Thermal Field

The Thermal Field statistics provide time-dependent, reduced-order data describing the evolution of thermal fields within the simulation domain. These statistics describe the evolution of thermal energy within the fluid and quantify how heat is generated, transferred, and distributed throughout the system. These quantities capture both internal sources of heating—such as viscous dissipation—and external heat transfer mechanisms—including user-defined sources, regional heating, and surface fluxes. The name of this file is ThermalField.txt. For immiscible two-fluid systems with separate thermal fields defined for each fluid phase, however, the solver produces two independent thermal statistics files, ThermalField1.txt and ThermalField2.txt. These files correspond to Fluid 1 and Fluid 2, respectively.

The output files are updated at the Statistics Output Write Interval. These outputs complement 3D spatial Plane (Slice) and Volume datasets by providing time-resolved summaries suited for convergence analysis, system-level characterization, and comparison across operating conditions.

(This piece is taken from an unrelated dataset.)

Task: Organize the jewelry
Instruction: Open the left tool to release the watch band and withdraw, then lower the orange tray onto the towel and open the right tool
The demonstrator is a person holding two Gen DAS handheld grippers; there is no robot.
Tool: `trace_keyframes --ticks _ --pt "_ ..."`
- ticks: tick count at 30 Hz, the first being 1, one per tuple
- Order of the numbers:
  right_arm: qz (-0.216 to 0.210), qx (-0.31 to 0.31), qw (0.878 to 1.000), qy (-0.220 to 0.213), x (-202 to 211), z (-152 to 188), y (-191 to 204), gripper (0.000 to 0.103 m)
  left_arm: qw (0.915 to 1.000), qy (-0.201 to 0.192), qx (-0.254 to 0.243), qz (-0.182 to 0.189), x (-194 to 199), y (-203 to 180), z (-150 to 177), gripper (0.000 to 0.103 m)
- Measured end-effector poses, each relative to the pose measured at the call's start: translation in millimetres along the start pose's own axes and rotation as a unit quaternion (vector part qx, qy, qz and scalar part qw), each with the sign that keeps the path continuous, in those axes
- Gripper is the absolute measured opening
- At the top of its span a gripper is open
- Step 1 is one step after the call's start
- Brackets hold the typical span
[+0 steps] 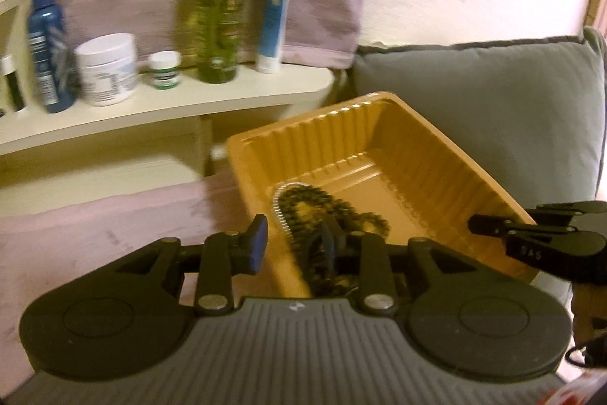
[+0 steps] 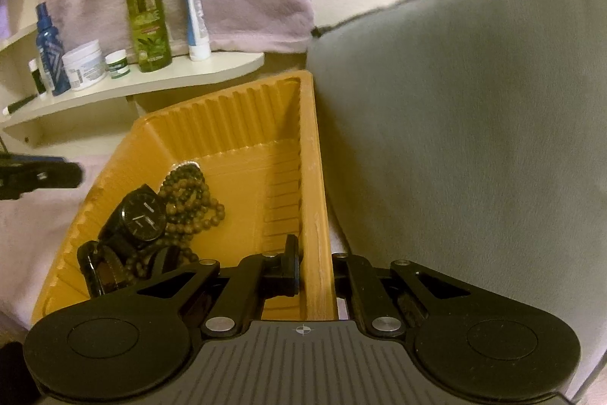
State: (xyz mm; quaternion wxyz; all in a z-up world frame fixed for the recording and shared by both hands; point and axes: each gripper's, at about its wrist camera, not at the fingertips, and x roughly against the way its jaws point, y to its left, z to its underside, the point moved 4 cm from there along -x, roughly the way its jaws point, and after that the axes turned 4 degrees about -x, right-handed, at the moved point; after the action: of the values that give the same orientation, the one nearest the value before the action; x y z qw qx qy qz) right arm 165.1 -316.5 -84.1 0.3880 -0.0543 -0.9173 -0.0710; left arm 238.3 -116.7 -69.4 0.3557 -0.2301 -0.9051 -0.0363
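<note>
A yellow plastic tray (image 1: 447, 154) (image 2: 315, 154) rests tilted on a pink cover beside a grey cushion. Inside lie a black wristwatch (image 2: 140, 215), brown bead strands (image 2: 189, 192) (image 1: 341, 204), a silver spring bracelet (image 1: 279, 211) and a dark ring-shaped piece (image 2: 95, 268). My left gripper (image 1: 294, 245) is open over the tray's near left wall, its fingers empty, the beads just beyond them. My right gripper (image 2: 315, 272) is shut on the tray's right rim, one finger inside the wall and one outside.
A cream shelf (image 1: 170, 101) at the back left holds a green bottle (image 1: 222, 6), a blue spray bottle (image 1: 47, 37), a white jar (image 1: 108, 69), a small jar and a blue tube. A grey cushion (image 2: 474, 139) fills the right side. A pink towel hangs behind the shelf.
</note>
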Motion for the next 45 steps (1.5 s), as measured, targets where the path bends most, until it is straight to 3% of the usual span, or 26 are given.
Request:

This file should be used in tandem with the Thermodynamics Statistics output page, which reports global thermal energy quantities such as total power input, viscous dissipation, and volumetric heating contributions. Additional heat transfer detail can also be obtained from the individual Static Body Statistics, which report the convective heat transfer rate associated with each static body family that has an active thermal boundary condition. For multiphase systems using the Immiscible Two-Fluid Model with interfacial heat transfer enabled, users should additionally examine the Immiscible Thermal Transfer Statistics, which quantify heat exchange occurring across phase interfaces.

Statistics Table

The index table below shows the statistics that can appear in the Thermal Field Output file. Within this table, each statistic corresponds to a column in the output table that evolves with the time column.

Statistics

Units

Details

Output Condition

Time

s

simulation time

Dissipation Heating

W

total fluid energy dissipation transferred to thermal field

Global Heat Transfer

W

total heat transfer rate from global source/sink

Local Heat Transfer

W

total heat transfer rate from the local heat transfer UDF

Free Surface Heat Transfer

W

total heat transfer rate from surface flux UDF

Temperature

K

spatial mean of fluid temperature

Usage and Interpretation

The Thermal Field statistics should be interpreted as a global energy balance, where the temperature evolution of the fluid is governed by the net heat transfer into or out of the system. The simulation time \(t\) provides the temporal reference for all reported quantities.

The most important quantity is the Global Heat Transfer, which represents the total net heat transfer to or from the fluid. This term directly drives changes in the bulk temperature of the system. The relationship between heat transfer and temperature change is given by

\[\dot{Q}_{\text{global}} = \frac{d}{dt} \int_{\Omega} \rho(x)\, c_p\, T(x)\, dV,\]

where \(𝜌\) is density, \(c_p\) is specific heat, and \(T\) is temperature. In a well-mixed system, this simplifies to

\[\dot{Q}_{\text{global}} \approx \rho\, c_p\, V \, \frac{d\langle T \rangle}{dt},\]

showing that global heat transfer directly controls the rate of change of the mean temperature. The contributions to this term from each individual static body are reported separately in the Static Body Output files.

The Region Heat Transfer describes the heat transfer within a specific Heating Region, computed as

\[Q_{\text{region}} = \int_{\Omega_{\text{region}}} q_{\text{region}}(x)\, dV,\]

and is used for isolating contributions from each specific heating region.

The Dissipation Heating term represents internal heat generation due to viscous effects, computed as

\[\dot{Q}_{\text{diss}} = \int_{\Omega} \rho(x)\, \varepsilon(x)\, dV,\]

and contributes positively to the global heat balance. In high-shear or turbulent systems, this can be a significant source of heating.

The Local Heat Transfer represents heat addition or removal defined through the Local Heat Transfer UDF. It is computed as

\[Q_{\text{local}} = \int_{\Omega} q_{\text{local}}(x)\, dV.\]

The Surface Heat Transfer is the total heat exchange across the free surface,

\[Q_{\text{surface}} = \int_{A} \mathbf{q}''(x)\cdot \mathbf{n}\, dA.\]

The Temperature metric represents the spatially averaged fluid temperature,

\[\langle T \rangle = \frac{1}{V} \int_{\Omega} T(x)\, dV,\]

which reflects the cumulative effect of all heating and cooling processes.

This file should be used in tandem with the Thermodynamics Statistics output page.